中国地方と四国地方はまだいったことがないです。機会があれば、子どもたちと一緒に行ってみたいです。

出雲大社や厳島神社、角島大橋、鳥取砂丘、直島、道後温泉、四万十川。どれも絶景スポットで、コロナ後は旅で忙しくなりそうです。

Q: 日本で働くことについてどう思いますか?

大学卒業後IT業界に就職し、とても忙しかったのですが、充実していました。その後、ライフスタイルに応じていくつかの職場を経験しました。ラフな環境もあれば、きっちりしている職場もあり、柔軟に対応する必要がありました。

EXJは多国籍で、社内のコミュニケーションは日本語と英語両方使います。日本でありながら、複数の文化に接することは貴重な機会です。自分の力を発揮しながら、みんなと協力し、楽しんでいきたいと思います。

Q: 大学では何を勉強していましたか?

大学では哲学科の東洋美術について、勉強しました。平安時代の仏画から江戸時代の浮世絵、たくさんの作品を見てきました。

一番好きなのは色使いが鮮やかな浮世絵でした。中国の水墨画は浮世絵とは正反対で、細部に拘り、リアルな生活などをテーマにしていました。

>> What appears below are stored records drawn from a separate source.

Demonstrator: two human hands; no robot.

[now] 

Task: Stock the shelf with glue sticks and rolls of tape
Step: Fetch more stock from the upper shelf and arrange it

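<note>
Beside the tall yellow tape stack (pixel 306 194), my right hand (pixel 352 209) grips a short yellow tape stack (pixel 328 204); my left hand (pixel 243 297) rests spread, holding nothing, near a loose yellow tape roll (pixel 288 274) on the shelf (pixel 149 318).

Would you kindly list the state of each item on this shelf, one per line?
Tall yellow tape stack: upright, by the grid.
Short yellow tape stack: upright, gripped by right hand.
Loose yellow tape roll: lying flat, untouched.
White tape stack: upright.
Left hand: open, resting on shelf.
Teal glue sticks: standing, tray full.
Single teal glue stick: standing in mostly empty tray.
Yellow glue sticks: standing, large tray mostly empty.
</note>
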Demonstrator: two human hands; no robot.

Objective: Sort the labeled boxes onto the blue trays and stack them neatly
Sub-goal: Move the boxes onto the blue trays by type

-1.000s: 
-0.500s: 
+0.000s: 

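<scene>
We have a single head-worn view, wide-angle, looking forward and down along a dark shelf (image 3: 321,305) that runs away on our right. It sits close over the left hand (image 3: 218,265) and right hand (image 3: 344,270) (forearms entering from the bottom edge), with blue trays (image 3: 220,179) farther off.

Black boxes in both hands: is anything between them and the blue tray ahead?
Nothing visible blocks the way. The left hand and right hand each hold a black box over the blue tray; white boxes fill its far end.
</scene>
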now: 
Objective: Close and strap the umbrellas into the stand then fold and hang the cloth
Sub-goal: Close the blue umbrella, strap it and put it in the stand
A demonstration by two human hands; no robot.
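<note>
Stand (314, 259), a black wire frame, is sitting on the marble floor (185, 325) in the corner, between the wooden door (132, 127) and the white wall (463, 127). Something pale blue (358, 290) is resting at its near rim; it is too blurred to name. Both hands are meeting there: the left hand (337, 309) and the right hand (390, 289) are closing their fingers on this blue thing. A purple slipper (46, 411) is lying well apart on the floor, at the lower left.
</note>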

学生時代に毎週上野の美術館に通った時期もありました。懐かしいです。

Q: EXJでの数か月を振り返っての感想は?

昨年末に入社しました。コロナ禍でのリモートワークでした。リアルな交流ができないけれど、ウェブ越しでいろいろなことを教わりました。

会社全体は従来の縦割り組織と違って、困った時にみんなで助け合う社風です。定期的に経験やノウハウを共有し、有効活用することで全員のスキル向上に繋がります。

この先、自分自身の成長をとても楽しみにしています。どうぞよろしくお願いいたします。